--- START ---

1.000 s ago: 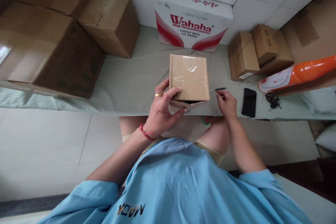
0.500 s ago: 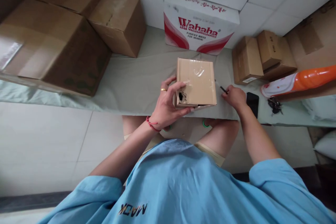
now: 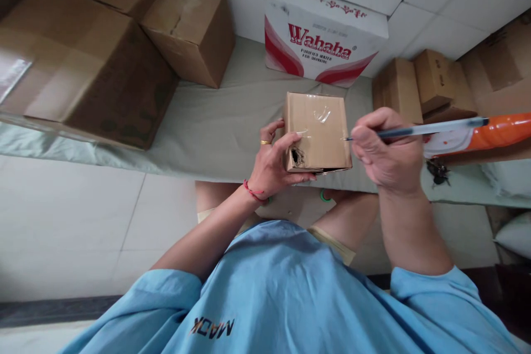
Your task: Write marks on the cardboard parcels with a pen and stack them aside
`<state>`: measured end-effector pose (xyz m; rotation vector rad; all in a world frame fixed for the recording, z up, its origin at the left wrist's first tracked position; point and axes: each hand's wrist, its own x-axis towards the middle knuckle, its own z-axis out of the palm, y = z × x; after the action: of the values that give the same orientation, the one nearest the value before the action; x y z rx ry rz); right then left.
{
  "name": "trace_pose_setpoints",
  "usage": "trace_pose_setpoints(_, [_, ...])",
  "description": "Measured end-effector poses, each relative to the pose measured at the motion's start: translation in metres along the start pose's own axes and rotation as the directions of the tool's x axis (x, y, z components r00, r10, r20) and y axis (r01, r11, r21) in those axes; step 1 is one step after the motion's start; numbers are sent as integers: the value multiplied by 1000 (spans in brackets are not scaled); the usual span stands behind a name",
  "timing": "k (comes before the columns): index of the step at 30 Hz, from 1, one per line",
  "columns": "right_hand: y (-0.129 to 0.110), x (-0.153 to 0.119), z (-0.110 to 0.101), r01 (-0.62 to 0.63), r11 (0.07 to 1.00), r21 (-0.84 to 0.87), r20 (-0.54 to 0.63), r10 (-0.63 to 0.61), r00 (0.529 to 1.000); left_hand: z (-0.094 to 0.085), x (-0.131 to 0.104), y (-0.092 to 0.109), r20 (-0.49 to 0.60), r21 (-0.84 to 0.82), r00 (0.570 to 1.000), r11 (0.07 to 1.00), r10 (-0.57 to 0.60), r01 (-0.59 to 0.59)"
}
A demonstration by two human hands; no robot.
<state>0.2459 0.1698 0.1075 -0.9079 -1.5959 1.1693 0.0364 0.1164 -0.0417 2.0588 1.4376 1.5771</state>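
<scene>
A small cardboard box (image 3: 318, 133) with clear tape on top stands on the cloth-covered surface before me. Near its front left corner is a dark, ragged hole. My left hand (image 3: 279, 157) grips the box by its left and front sides, fingertips resting on the top edge. In my right hand (image 3: 388, 149) is a pen (image 3: 431, 128), pinched between thumb and fingers and raised beside the box. Its dark tip points left at the box's right edge; whether it touches I cannot tell.
A white and red Wahaha carton (image 3: 323, 38) stands behind against the wall. Large cardboard boxes (image 3: 87, 61) fill the left side; smaller boxes (image 3: 398, 88) stand at the right. An orange and white cylindrical item (image 3: 501, 131) and keys (image 3: 438, 172) lie right of my right hand.
My right hand has lifted from the cloth with the pen, turning it so its tip faces the box. The hand now hides the black phone. My left hand still grips the box.
</scene>
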Motion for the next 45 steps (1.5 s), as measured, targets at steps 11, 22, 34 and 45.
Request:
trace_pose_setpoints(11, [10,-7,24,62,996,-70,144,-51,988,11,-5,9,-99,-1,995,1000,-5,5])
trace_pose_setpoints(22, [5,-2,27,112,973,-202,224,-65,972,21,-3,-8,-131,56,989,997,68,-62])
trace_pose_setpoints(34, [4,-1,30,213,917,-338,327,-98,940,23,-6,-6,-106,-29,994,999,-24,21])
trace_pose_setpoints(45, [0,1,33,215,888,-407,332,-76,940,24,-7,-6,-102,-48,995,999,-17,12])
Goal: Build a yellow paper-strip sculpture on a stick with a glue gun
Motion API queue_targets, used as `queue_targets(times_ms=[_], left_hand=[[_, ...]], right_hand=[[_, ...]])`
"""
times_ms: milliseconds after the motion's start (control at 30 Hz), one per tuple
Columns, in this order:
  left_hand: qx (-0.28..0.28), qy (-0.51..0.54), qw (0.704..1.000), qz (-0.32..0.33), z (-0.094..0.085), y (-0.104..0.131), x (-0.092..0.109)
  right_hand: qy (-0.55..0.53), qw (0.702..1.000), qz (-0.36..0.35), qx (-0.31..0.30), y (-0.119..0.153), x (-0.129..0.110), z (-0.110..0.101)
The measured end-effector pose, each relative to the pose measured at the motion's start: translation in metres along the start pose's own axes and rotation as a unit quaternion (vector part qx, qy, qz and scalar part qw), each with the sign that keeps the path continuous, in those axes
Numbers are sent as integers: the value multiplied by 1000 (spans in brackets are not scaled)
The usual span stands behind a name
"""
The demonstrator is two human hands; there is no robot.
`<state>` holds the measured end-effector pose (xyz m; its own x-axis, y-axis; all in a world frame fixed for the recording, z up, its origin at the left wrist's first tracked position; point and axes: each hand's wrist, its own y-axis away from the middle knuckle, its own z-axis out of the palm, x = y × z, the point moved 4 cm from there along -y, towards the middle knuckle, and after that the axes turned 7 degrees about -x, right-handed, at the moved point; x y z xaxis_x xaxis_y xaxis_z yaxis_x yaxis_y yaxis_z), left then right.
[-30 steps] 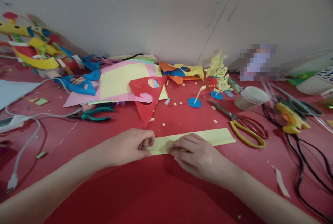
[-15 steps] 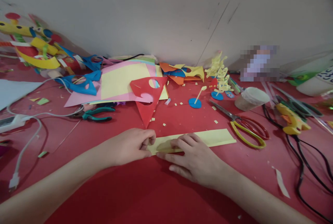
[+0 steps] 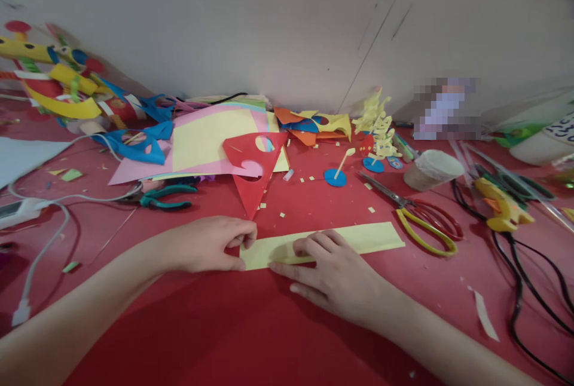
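A folded pale yellow paper strip (image 3: pixel 376 236) lies slantwise across the red table. My left hand (image 3: pixel 215 245) is at its left end, thumb tip by the lower corner and curled fingers by the upper one; thumb and fingers are apart, and the paper's end shows between them. My right hand (image 3: pixel 327 266) rests on the middle of the strip, fingers spread and holding it down. Part of the paper is hidden beneath that hand. Just beyond my left hand lies a red paper scrap (image 3: pixel 253 165) with cut-out holes.
Scissors (image 3: pixel 408 210) with red and yellow handles lie right of the strip, near a paper cup (image 3: pixel 433 169) and a yellow glue gun (image 3: pixel 500 204). Teal-handled pliers (image 3: pixel 165 196) lie at left. Coloured paper sheets (image 3: pixel 201 141) and a blue disc with a stick (image 3: pixel 335 177) stand behind.
My left hand has slid a little left along the strip to its end, uncovering more of the paper. My right hand has stayed in place.
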<state>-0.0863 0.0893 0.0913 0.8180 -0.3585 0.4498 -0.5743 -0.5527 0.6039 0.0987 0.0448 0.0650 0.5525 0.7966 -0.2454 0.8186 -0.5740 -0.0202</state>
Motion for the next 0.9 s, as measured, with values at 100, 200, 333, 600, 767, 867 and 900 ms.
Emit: queue_targets(times_ms=[100, 200, 333, 600, 767, 867, 900], left_hand=[[-8, 3, 1000, 8, 0, 1, -2], [-11, 2, 1000, 13, 1, 0, -3], [-11, -3, 1000, 21, 0, -1, -3], [-3, -4, 1000, 25, 0, 0, -3], [-9, -4, 1000, 25, -1, -1, -3], [-9, -4, 1000, 21, -3, -2, -3], [-9, -5, 1000, 20, -3, -2, -3]], right_hand=[[0, 1000, 0, 4, 0, 0, 0], [7, 1000, -1, 8, 1, -1, 1], [37, 999, -20, 32, 4, 0, 1], [105, 988, -58, 98, 20, 9, -7], [118, 985, -58, 111, 31, 13, -11], [120, 985, -52, 110, 36, 16, -13], [118, 986, -48, 108, 38, 18, -14]])
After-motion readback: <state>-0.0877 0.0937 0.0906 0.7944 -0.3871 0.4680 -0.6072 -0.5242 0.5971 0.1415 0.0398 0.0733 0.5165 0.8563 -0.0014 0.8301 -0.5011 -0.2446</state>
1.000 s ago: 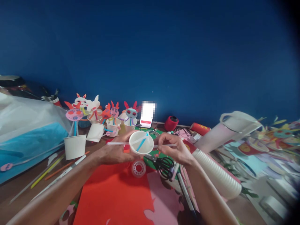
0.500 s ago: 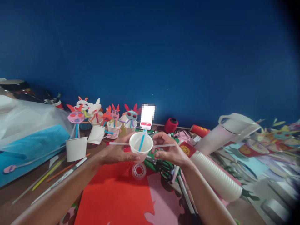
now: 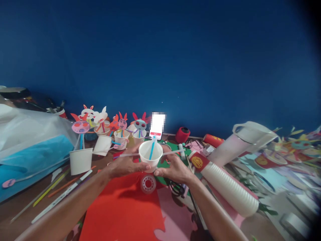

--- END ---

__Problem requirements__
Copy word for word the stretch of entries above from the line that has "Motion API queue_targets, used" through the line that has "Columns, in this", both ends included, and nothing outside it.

__Your response__
Motion API queue_targets, used as `queue_targets(times_ms=[_], left_hand=[[_, ...]], right_hand=[[_, ...]])`
"""
times_ms: milliseconds after the motion's start (control at 30 Hz), one per tuple
Columns, in this order:

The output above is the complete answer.